(Data below Opens)
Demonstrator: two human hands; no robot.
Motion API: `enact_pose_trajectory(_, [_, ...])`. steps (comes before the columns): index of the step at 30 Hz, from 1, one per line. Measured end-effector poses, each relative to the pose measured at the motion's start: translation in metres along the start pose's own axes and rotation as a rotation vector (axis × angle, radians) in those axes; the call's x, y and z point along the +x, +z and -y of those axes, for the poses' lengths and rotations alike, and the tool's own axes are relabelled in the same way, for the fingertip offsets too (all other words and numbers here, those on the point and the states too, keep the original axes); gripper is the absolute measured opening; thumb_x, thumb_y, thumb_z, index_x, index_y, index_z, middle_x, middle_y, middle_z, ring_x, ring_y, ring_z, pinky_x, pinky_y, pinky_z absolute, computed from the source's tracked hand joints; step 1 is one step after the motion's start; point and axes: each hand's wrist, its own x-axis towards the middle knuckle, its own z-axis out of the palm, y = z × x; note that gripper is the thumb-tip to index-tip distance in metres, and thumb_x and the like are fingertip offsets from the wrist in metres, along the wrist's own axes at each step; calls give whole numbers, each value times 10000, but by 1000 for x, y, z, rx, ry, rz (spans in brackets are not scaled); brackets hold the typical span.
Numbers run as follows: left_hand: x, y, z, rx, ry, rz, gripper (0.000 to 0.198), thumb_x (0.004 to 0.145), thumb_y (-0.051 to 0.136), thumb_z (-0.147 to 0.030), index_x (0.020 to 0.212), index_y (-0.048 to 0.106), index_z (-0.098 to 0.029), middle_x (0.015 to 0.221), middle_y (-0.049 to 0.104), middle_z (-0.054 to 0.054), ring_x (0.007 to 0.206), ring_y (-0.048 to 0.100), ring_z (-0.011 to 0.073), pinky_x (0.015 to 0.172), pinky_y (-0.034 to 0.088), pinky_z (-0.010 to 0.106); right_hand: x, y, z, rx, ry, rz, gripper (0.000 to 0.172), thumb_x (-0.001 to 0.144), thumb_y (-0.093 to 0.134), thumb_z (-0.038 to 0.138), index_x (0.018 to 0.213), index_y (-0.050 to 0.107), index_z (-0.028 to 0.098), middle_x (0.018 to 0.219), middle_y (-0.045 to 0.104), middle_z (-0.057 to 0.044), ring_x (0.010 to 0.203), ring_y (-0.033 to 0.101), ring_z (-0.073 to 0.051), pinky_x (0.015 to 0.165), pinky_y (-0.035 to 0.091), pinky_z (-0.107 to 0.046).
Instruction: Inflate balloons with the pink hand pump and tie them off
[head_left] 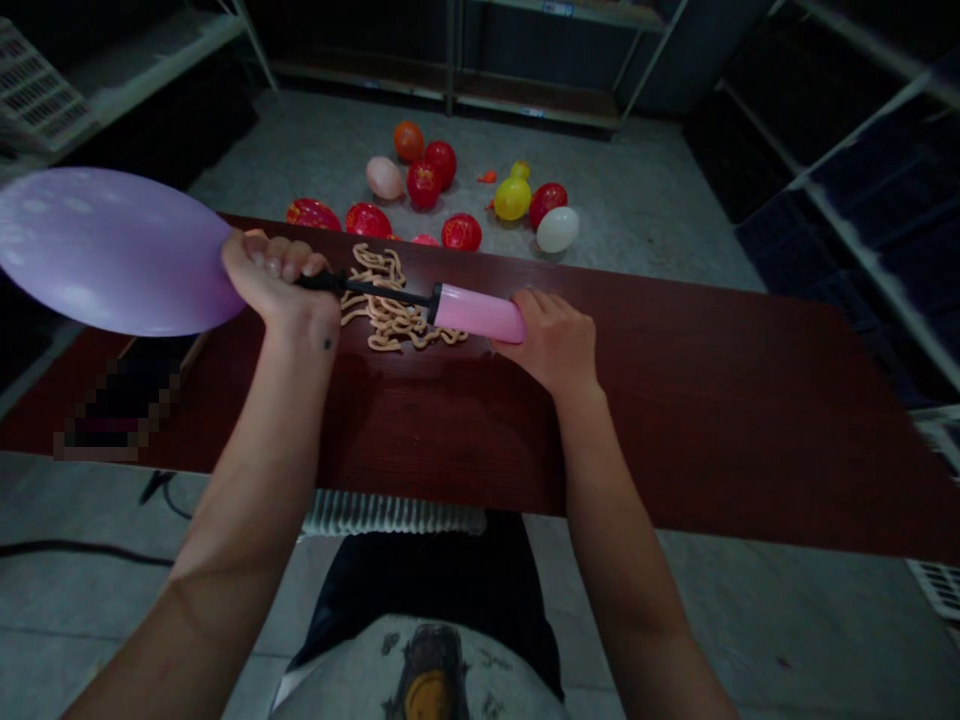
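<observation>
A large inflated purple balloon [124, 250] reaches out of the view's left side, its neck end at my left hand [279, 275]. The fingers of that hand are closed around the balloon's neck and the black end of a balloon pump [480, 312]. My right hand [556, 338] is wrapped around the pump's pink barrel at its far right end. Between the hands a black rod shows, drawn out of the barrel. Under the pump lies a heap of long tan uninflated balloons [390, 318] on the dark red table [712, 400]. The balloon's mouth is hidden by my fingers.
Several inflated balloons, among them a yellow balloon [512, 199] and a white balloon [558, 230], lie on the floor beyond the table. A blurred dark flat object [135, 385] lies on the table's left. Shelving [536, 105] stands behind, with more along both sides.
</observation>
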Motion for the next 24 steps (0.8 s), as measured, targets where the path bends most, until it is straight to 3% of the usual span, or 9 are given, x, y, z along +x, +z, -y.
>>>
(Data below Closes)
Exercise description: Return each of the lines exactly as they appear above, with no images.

Worked solution:
Demonstrator: two human hands; no robot.
Motion API: `enact_pose_trajectory(_, [_, ...])`. steps (comes before the columns): index of the step at 30 Hz, from 1, one per line. Measured end-effector poses, each relative to the pose measured at the motion's start: translation in metres along the start pose's own axes and rotation as a rotation vector (axis × angle, radians) in those axes; the call's x, y and z point along the +x, +z and -y of those axes, for the poses' lengths and rotations alike, and the tool's own axes are relabelled in the same way, for the fingertip offsets too (all other words and numbers here, those on the point and the states too, keep the original axes); gripper is the absolute measured opening; thumb_x, thumb_y, thumb_z, index_x, index_y, index_z, middle_x, middle_y, middle_z, ring_x, ring_y, ring_z, pinky_x, pinky_y, pinky_z absolute, computed from the source's tracked hand joints; step 1 is one step after the motion's start; point and axes: each hand's wrist, its own x-axis towards the middle knuckle, its own z-axis out of the palm, y = z × x; note that gripper is the thumb-tip to index-tip distance in metres, and thumb_x and the like are fingertip offsets from the wrist in metres, along the wrist's own axes at each step; calls give whole numbers, each value times 10000, but by 1000 for x, y, z, rx, ry, rz (spans in brackets are not scaled); brackets hold the typical span.
Numbers run as follows: left_hand: x, y, z, rx, ry, rz, gripper (0.000 to 0.198), thumb_x (0.004 to 0.145), thumb_y (-0.051 to 0.136), thumb_z (-0.147 to 0.030), index_x (0.020 to 0.212), index_y (-0.048 to 0.106), index_z (-0.098 to 0.029), middle_x (0.015 to 0.221), middle_y (-0.049 to 0.104), middle_z (-0.054 to 0.054), ring_x (0.007 to 0.206), ring_y (-0.048 to 0.100), ring_z (-0.011 to 0.073), pinky_x (0.015 to 0.172), pinky_y (-0.034 to 0.088), pinky_z (-0.010 to 0.106); right_hand: x, y, z, rx, ry, rz, gripper (0.000 to 0.172), thumb_x (-0.001 to 0.144), thumb_y (-0.093 to 0.134), thumb_z (-0.038 to 0.138), index_x (0.018 to 0.213), index_y (-0.050 to 0.107), index_z (-0.028 to 0.098), middle_x (0.018 to 0.219), middle_y (-0.045 to 0.104), middle_z (-0.057 to 0.044), ring_x (0.010 to 0.203), ring_y (-0.033 to 0.101), ring_z (-0.073 to 0.051), pinky_x (0.015 to 0.165), pinky_y (-0.035 to 0.091), pinky_z (-0.107 to 0.046).
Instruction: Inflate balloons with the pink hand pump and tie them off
[head_left] 
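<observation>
A large inflated purple balloon [124, 250] reaches out of the view's left side, its neck end at my left hand [279, 275]. The fingers of that hand are closed around the balloon's neck and the black end of a balloon pump [480, 312]. My right hand [556, 338] is wrapped around the pump's pink barrel at its far right end. Between the hands a black rod shows, drawn out of the barrel. Under the pump lies a heap of long tan uninflated balloons [390, 318] on the dark red table [712, 400]. The balloon's mouth is hidden by my fingers.
Several inflated balloons, among them a yellow balloon [512, 199] and a white balloon [558, 230], lie on the floor beyond the table. A blurred dark flat object [135, 385] lies on the table's left. Shelving [536, 105] stands behind, with more along both sides.
</observation>
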Motion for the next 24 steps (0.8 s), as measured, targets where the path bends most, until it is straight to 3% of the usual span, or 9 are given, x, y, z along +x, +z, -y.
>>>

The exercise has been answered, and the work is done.